# AIM OF THE EXERCISE:
Start at the line below containing "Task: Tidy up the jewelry" and stop at the line containing "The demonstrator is". Repeat every line of that stretch exactly, and nothing outside it.

# RECORD EXTRACTS:
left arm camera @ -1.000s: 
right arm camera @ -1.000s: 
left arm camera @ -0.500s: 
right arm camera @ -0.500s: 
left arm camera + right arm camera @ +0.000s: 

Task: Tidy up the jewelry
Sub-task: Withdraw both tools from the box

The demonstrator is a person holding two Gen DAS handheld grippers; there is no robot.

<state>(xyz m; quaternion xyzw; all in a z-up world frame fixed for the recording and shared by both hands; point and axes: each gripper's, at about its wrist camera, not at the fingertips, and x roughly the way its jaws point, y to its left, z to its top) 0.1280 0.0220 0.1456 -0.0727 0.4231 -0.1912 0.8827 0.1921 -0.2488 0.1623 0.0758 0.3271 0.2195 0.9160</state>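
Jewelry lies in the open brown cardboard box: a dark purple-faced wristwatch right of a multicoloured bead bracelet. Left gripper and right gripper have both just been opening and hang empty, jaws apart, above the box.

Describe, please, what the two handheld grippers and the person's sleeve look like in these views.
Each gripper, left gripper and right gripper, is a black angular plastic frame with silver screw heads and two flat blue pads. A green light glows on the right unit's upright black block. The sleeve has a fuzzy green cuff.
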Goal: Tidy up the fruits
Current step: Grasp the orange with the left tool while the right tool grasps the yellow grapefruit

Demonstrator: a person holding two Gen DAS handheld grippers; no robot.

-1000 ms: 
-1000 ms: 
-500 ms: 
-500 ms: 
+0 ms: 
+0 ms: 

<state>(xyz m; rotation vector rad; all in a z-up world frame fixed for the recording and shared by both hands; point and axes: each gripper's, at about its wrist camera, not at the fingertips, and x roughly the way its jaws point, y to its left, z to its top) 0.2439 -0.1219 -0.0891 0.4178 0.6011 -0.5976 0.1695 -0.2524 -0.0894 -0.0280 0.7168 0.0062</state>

# RESPONSE AREA:
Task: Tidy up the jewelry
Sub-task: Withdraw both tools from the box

The demonstrator is a person holding two Gen DAS handheld grippers; there is no robot.

Nothing more belongs to the answer.